PROBLEM: Your job with the data below is to output exactly the lines from the one holding "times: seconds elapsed" down to the one holding "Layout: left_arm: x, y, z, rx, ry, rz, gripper", both included, and no others.

STORED DATA:

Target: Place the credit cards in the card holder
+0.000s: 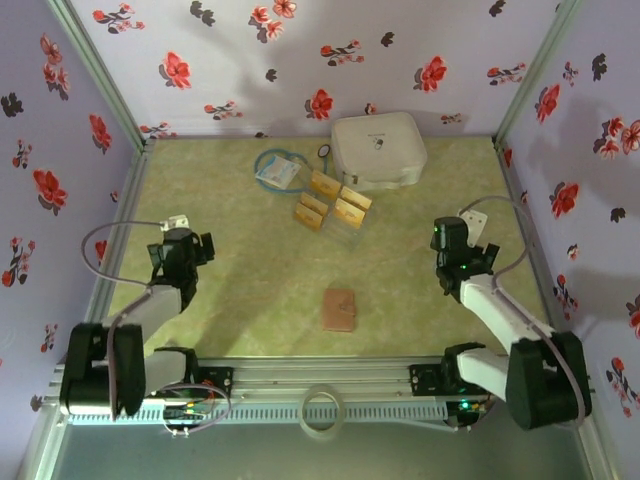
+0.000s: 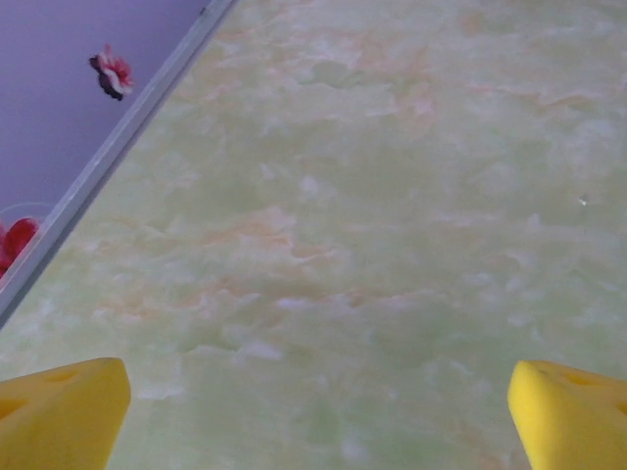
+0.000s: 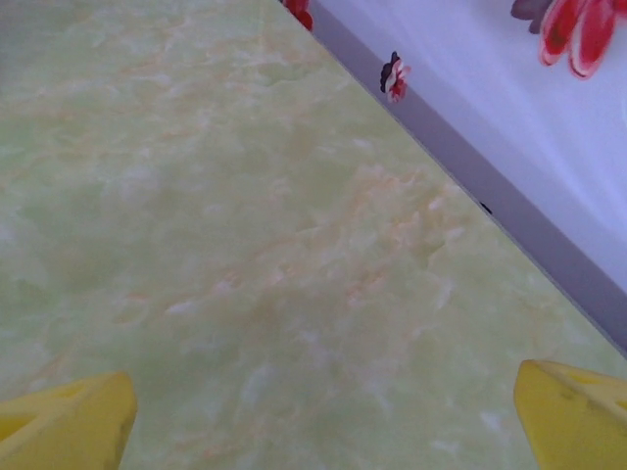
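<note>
left gripper point(image 2: 313, 421): jaws wide, nothing between the yellow fingertips point(image 2: 64, 411), just bare table point(image 2: 343, 196) under it. It sits near the left wall, well apart from all the objects.

blue-white packet point(image 1: 278, 172) lies just left of the credit cards point(image 1: 332, 200). The cards are a loose cluster at mid-back of the table, just in front of the white case point(image 1: 378, 150). Some look to be touching or overlapping; can't tell exactly from the top view.

card holder point(image 1: 340, 310) lies flat near front centre, well apart from the cards. It looks closed: brown side up, no inside showing.

right gripper point(image 3: 318, 421): jaws wide too, empty, over bare table by the right wall.

My read: nothing started, no card in the holder. The first step is probably opening the holder or fetching a card.

Suggested approach:
- One arm opens and pins the holder, the other ferries cards.
- Take the front-most card of the cluster first so its neighbours don't get dragged.
- The cards are thin and flat on a smooth top, so narrow the jaws before descent and come in steep across a short edge.
- Keep clear of the packet and case.

Risks: grabbing two cards at once, or the holder skating when a card is pushed in. Hold it down.
</note>
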Tool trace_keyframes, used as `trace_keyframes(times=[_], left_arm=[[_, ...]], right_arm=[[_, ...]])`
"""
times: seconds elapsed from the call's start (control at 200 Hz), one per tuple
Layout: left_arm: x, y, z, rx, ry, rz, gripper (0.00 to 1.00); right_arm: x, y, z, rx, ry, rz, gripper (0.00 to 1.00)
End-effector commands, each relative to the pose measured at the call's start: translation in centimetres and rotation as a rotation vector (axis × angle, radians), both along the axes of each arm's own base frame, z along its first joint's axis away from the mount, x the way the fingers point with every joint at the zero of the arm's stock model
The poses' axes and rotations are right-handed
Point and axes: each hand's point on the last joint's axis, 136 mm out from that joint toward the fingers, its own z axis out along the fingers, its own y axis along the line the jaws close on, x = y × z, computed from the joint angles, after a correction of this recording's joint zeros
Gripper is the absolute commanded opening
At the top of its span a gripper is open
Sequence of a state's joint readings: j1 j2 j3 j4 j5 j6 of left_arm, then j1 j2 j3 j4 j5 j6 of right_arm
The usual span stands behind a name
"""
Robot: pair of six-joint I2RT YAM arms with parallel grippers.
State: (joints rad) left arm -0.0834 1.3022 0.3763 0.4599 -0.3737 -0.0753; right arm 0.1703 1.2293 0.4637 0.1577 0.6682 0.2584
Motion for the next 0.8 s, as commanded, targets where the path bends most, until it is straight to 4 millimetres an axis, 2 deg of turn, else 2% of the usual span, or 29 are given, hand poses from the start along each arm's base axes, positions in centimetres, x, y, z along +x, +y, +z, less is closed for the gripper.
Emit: trace_keyframes(times=[0.0,0.085,0.145,0.195,0.24,0.275,0.33,0.39,0.46,0.515,0.595,0.795], left_arm=[[3.1,-0.8,3.9,0.045,-0.197,-0.087,1.00],[4.0,-0.5,3.3,-0.018,-0.162,-0.097,1.00],[4.3,-0.8,2.9,-0.060,-0.207,-0.141,1.00],[4.2,-1.2,1.5,-0.072,-0.222,-0.168,1.00],[4.2,-1.6,1.5,-0.068,-0.256,-0.190,1.00],[4.3,-1.6,1.0,-0.078,-0.205,-0.190,1.00],[5.0,-2.2,0.8,-0.077,-0.181,-0.231,1.00],[5.1,-2.2,0.8,-0.088,-0.176,-0.229,1.00],[5.1,-2.1,0.8,-0.092,-0.172,-0.227,1.00],[5.1,-1.9,0.7,-0.101,-0.170,-0.223,1.00],[5.1,-2.0,0.7,-0.099,-0.170,-0.224,1.00],[5.0,-2.3,0.8,-0.077,-0.176,-0.232,1.00]], right_arm=[[2.9,0.4,1.5,0.011,-0.209,0.058,0.99],[4.4,1.0,1.6,0.033,-0.233,0.132,0.99],[5.3,1.0,1.2,0.071,-0.231,0.183,0.99],[5.2,0.1,0.6,0.104,-0.255,0.171,0.99],[5.0,-0.8,0.3,0.120,-0.328,0.148,0.99],[5.5,0.2,0.3,0.131,-0.342,0.209,0.99],[5.8,1.3,-1.6,0.141,-0.260,0.264,1.00],[6.7,1.4,-0.8,0.125,-0.321,0.279,1.00],[6.5,1.3,-2.0,0.154,-0.215,0.263,1.00],[6.9,1.3,-1.4,0.130,-0.282,0.271,0.99],[6.6,1.4,-1.8,0.147,-0.222,0.264,0.99],[6.1,0.9,-1.3,0.090,-0.263,0.220,0.99]])
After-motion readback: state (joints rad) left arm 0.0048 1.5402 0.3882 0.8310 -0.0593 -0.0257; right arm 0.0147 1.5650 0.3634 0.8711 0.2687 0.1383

OUTPUT FOR THIS TASK:
times: seconds elapsed from the call's start (control at 200 Hz), one per tuple
Layout: left_arm: x, y, z, rx, ry, rz, gripper (0.00 to 1.00); right_arm: x, y, z, rx, ry, rz, gripper (0.00 to 1.00)

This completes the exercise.